Evolutionary Optimization of Tone Mapped Image Quality Index

Conference paper
Part of the Lecture Notes in Computer Science book series (LNCS, volume 10764)

Abstract

The development of reliable image quality measures for the assessment of tone mapped images constitutes a significant advancement in high dynamic range imaging. The ability to objectively assess the quality of tone mapped images allows treating tone mapping as an optimization problem that can be solved by automated algorithms, without the need for human input. The most prominent quality measure for tone mapped images is the Tone Mapped Image Quality Index. An optimization approach has been proposed in connection with the introduction of that measure that operates in a high-dimensional search space and is computationally expensive.
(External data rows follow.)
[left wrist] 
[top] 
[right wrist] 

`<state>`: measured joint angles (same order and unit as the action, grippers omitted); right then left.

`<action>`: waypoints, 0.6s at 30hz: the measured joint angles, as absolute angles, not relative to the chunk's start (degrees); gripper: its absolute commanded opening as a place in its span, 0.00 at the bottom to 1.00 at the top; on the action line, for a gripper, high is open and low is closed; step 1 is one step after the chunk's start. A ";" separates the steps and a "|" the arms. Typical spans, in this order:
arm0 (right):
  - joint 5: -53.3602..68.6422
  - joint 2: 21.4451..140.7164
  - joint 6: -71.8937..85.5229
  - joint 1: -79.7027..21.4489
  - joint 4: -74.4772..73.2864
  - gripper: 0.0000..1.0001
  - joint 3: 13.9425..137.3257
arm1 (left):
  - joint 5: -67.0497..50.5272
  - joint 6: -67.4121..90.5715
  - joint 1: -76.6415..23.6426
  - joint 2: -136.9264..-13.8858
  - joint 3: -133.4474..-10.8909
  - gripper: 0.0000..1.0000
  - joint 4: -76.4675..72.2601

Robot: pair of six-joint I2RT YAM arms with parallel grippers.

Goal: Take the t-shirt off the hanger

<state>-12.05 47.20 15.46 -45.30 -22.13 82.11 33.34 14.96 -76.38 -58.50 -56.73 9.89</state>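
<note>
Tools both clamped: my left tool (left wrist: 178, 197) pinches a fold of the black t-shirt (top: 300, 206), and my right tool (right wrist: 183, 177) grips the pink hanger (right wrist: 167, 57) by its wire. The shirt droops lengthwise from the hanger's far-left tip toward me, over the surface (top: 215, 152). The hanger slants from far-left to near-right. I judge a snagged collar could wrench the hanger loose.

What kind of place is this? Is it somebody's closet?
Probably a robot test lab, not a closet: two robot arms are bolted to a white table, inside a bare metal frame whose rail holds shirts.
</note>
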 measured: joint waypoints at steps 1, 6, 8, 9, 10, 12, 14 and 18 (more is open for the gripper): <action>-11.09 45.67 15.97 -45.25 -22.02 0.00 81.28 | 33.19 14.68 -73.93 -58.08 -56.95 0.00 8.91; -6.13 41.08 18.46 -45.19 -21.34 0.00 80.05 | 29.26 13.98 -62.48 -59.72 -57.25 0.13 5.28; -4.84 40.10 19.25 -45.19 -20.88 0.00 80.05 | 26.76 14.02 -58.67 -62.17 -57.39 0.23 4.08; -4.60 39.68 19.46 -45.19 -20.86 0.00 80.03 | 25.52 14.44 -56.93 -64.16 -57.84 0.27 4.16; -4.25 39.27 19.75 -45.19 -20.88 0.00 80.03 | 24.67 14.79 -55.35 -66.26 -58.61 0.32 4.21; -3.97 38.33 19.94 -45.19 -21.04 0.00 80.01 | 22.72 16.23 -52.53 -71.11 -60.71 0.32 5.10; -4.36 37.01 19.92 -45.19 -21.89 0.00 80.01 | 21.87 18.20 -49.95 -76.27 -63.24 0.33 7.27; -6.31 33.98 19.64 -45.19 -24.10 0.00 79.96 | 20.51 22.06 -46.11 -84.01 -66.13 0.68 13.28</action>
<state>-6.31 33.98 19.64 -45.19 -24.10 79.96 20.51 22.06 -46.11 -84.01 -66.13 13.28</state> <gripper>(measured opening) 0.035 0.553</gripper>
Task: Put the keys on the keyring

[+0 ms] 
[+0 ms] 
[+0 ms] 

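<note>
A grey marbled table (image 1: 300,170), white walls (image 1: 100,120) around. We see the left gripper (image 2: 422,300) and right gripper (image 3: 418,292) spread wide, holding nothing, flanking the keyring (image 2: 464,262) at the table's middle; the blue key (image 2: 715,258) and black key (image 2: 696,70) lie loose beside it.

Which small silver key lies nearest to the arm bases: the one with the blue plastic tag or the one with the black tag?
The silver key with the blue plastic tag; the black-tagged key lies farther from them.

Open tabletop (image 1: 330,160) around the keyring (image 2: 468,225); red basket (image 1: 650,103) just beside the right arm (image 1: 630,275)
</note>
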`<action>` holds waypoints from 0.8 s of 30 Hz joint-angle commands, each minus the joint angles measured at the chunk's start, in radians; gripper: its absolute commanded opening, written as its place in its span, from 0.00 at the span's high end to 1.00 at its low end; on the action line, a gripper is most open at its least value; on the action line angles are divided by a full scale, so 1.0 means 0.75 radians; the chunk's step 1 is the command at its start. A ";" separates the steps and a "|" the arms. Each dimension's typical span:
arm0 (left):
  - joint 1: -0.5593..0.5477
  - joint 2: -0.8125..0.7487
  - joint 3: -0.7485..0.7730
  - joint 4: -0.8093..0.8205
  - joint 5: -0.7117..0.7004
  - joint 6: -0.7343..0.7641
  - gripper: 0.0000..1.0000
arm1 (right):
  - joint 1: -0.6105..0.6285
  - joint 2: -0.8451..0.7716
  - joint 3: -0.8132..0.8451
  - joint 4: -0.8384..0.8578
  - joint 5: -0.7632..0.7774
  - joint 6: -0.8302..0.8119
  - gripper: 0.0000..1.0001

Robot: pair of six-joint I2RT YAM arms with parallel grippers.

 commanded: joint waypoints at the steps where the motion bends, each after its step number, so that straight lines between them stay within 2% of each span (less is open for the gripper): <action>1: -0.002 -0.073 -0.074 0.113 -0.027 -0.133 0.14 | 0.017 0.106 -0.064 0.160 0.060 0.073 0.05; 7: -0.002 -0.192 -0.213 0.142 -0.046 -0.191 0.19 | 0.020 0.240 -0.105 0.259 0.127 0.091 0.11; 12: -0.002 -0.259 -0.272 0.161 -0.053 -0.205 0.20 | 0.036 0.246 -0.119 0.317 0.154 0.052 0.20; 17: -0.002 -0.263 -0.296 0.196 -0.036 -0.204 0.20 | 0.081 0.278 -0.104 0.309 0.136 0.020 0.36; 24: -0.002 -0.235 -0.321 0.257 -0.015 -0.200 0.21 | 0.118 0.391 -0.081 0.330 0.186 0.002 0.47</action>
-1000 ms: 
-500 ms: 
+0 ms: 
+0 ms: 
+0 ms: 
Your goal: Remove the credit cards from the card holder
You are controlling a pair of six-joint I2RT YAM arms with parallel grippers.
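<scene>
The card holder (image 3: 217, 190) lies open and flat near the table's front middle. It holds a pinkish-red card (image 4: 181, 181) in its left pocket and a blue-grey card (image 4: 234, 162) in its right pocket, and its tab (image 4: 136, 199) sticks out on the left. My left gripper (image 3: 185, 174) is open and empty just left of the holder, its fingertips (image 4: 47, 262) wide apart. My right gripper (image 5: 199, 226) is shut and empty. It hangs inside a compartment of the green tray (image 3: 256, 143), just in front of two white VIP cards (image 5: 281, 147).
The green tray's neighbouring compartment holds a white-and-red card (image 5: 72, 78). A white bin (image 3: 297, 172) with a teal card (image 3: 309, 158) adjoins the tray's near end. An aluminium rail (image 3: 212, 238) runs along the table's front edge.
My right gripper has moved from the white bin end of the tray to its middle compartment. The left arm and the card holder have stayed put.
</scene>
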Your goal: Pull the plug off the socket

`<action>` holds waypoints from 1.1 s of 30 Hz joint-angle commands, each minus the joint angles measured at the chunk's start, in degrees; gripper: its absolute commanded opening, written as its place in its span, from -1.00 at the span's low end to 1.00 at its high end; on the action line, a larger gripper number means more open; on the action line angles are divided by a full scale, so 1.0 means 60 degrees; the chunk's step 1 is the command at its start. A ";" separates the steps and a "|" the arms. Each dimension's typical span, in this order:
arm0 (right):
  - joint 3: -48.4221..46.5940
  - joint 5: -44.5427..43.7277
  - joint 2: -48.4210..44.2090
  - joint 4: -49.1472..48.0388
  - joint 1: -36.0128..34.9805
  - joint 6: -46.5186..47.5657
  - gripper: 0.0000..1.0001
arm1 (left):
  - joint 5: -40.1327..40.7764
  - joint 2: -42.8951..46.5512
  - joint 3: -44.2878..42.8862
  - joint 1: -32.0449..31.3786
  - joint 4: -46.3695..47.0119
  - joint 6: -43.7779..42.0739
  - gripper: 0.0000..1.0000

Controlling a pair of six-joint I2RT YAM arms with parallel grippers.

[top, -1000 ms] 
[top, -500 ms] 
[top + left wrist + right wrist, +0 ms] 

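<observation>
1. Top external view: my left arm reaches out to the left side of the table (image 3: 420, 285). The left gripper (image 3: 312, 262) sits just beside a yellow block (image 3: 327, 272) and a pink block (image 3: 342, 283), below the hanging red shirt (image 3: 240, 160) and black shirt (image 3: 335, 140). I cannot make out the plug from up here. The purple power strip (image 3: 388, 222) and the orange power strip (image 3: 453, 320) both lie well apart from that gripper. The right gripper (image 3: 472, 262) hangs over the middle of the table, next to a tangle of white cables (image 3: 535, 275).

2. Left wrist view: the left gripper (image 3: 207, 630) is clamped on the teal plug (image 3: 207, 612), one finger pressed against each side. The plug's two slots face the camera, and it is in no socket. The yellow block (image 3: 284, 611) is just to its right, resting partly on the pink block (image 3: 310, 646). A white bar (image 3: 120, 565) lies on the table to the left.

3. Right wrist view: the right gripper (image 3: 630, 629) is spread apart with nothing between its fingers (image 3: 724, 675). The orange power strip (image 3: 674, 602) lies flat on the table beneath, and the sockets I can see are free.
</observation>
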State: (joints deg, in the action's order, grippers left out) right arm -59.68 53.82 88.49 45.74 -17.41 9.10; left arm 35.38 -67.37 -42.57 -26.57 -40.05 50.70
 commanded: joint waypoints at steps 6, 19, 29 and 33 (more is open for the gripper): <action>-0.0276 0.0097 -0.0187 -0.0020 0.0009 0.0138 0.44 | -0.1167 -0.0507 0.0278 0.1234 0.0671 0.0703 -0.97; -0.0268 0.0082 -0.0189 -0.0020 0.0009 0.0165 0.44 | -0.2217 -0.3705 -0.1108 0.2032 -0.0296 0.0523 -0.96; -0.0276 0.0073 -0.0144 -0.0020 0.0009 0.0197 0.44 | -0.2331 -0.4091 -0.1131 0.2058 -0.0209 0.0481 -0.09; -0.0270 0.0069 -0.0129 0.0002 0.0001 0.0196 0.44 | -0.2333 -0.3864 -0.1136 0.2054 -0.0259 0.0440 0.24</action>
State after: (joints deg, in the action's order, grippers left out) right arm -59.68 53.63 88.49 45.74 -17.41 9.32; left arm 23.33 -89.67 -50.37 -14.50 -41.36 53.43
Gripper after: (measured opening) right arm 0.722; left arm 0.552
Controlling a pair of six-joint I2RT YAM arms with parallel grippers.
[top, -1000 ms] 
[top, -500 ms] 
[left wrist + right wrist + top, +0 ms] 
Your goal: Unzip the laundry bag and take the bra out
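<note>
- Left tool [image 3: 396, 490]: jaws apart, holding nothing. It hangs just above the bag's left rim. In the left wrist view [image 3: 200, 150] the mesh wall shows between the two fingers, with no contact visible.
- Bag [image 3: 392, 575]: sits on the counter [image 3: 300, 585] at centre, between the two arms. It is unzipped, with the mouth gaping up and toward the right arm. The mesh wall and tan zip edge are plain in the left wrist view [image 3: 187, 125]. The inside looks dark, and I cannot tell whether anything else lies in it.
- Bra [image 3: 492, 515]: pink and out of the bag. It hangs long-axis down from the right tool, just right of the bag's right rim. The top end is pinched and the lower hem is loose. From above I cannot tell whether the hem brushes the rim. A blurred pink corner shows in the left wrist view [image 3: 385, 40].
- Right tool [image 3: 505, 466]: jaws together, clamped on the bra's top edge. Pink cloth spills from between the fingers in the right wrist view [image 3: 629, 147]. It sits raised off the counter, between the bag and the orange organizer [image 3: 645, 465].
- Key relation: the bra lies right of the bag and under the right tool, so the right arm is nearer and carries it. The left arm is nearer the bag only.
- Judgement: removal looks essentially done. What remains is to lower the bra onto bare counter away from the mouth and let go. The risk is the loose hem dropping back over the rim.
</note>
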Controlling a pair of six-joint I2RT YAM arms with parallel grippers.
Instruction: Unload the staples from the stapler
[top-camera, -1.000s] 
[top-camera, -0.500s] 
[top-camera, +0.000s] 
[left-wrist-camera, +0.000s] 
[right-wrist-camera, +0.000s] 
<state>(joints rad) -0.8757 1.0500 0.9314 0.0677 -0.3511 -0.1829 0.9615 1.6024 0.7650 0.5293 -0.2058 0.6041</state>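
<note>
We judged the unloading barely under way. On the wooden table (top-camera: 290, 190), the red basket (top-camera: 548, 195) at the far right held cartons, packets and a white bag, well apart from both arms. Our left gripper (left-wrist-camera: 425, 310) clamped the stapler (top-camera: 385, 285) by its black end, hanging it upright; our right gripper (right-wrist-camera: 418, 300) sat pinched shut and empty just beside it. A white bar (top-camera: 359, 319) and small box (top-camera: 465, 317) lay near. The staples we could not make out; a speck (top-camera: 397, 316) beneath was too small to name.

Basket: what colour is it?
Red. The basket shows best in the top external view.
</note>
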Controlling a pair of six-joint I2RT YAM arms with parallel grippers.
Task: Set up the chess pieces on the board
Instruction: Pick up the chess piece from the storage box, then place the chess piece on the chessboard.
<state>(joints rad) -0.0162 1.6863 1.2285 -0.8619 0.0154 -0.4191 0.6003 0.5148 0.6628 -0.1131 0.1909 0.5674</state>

In this paper, we propose an evolutionary algorithm to solve the tone mapping problem using a generic tone mapping operator and the Tone Mapped Image Quality Index as the objective to be maximized in a much lower dimensional solution space. We show that the evolutionary approach results in significantly reduced computational effort.

Keywords

High dynamic range imaging Tone mapping Optimization Evolution strategy Image quality assessment 

Notes

Acknowledgement

This research was supported by the Natural Sciences and Engineering Research Council of Canada (NSERC). The radiance maps used to evaluate the algorithms are due to J. Tumblin [17], G. Ward [16], D. Lischinski [7], M. Čadík [3], P. Debevec [5], and MathWorks.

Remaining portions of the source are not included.